Но даже и там, где слова светлы, где значения их прочны и прозрачны, где они укреплены притяжением земных реалий, даже и там за видимым текстом стихотворения ощущается недалекий прибой «темной музыки», «бредовой» стихии, и самый текст то и дело заливают волны его. Это не просто подтекст, это внутренний звуковой строй – анамнесис – который выбрасывает на поверхность свои смыслы, свои образы или тревожно, властно заставляет угадывать их. Вдохновения Блока, то скользящие, то несомые чем-то, как будто выводят вовне глухую, затаенную музыку мира, освобождая ее из оков, чтобы выразить ее бег из хаоса к гармонии, а из гармонии к гибели, в родное лоно… И потому в стихах Блока не иссякает движение – не умолкают ветры, не стихают метели, а в ресторанах его – «и скрипки, тая и слабея, сдаются бешеным смычкам». Даже в исторической дали – при воспоминании о битве с татарами на поле Куликовом, воспоминании, оттолкнувшемся от лениво раскинувшейся реки и грустящих стогов, из ритмического потока, из музыкального тайника стихотворения вырывается вдруг проносящаяся сквозь кровь и пыль степная кобылица, и этот древний бег ее передает собой все беспокойство, весь строй и дух блоковской звуковой памяти…

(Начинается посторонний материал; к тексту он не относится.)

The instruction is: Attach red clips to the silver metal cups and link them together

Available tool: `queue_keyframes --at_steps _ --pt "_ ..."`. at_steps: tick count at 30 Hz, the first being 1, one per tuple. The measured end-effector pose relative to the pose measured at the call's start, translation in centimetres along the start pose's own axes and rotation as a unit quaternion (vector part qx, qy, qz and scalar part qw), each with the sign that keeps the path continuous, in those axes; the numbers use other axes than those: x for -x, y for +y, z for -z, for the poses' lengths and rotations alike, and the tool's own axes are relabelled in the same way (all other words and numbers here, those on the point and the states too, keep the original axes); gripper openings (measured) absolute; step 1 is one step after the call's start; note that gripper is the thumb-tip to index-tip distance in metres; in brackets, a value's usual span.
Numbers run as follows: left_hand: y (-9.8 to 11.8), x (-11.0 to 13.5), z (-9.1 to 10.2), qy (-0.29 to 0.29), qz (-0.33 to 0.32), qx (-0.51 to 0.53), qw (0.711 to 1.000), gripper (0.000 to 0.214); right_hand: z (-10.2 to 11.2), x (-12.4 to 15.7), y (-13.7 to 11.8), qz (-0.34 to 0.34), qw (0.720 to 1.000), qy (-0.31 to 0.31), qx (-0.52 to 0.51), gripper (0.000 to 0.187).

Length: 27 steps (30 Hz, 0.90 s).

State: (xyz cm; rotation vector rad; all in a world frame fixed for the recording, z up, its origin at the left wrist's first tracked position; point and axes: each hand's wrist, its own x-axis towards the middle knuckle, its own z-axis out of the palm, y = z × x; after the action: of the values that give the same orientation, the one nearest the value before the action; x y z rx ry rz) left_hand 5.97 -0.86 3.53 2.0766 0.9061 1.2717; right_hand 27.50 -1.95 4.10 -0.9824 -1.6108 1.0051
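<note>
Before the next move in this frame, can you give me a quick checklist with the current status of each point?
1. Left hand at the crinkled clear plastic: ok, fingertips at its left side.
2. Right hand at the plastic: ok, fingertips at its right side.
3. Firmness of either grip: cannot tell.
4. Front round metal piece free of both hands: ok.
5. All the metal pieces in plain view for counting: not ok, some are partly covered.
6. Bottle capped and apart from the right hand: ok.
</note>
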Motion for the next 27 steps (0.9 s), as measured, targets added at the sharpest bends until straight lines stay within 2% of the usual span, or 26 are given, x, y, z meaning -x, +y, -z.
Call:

На поле Куликово приводит Блока музыкальная память о России. Но в соприкосновении с историей она становится пророческой, ибо обращена к будущему. В отшумевшей когда-то битве он слышит отклики битвы грядущей. Но уже там, в «Руси далече», в глубине памяти начинает для Блока двоиться образ России и два разных голоса ее то перебивают друг друга, то сливаются в один. Родина кличет его издали – «за туманной рекой», но «стрела татарской древней воли» пронзила его душу, и она томится странным притяжением пожара и гибели. Музыка и смерть, темный огонь и молитва смешались в его стихах, и вой «вековой тоски» заглушает светлый оклик «издали». «Дух беспокойства и мятежа поэт уже прочно связал с татарской стихией. Это против него бросает он свое последнее заклятие: “Молись!”» Но до конца остается темным: когда настанет час последней битвы…, в чьем он будет стане, в русском или татарском?» (Г. Федотов. На поле Куликовом).